In 2010, Tom Peters gathered his thoughts in 163 categorized topics in The Little BIG Things. I recently reread all the Things. It has been a fun read again, and here’s a list of the things I like so much about this book.

  • It could be a set of laws. If you abide by these laws, you will become a good and happy citizen (I am avoiding the word successful here).
  • The typography in the book is lovely and innovative.
  • The book is a set of lists. Items are pretty elaborated, but a list. Love it.
  • Humor is all over the place.
  • Great stories to the topics.
  • Self-mockery.
  • Funny exclamations and subordinate sentences. (Yes, damn it, subordinate clauses!)
  • Interesting twists and great ways of putting things

Talk with your matey about the ….. Commercial Effectiveness of Strategic Apology.

  • Reading ahead or jumping through the book is allowed and recommended. Still a great read.

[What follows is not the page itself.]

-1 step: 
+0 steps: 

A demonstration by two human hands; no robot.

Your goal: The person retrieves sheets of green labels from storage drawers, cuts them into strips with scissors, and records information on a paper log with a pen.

The book is completely quotable. You can take 10 notes on every page. Peters quotes others as well, so I will only close with Peters’ advice on reading.

Read!

Read Wide!

Surprise Yourself With Your Reading Picks!

Read Deep!

Read Often!

Out-READ the “Competition”!!!!!

Take Notes!

Summarize!

Share with Others What You Read!

(Not to impress them, but selfishly, because there’s no other way to embed what you’ve learned.)

Create/Join a Reading Salon!

Read!

Read!

Read!

(FYI. I am not a fast reader-a surprise to many.)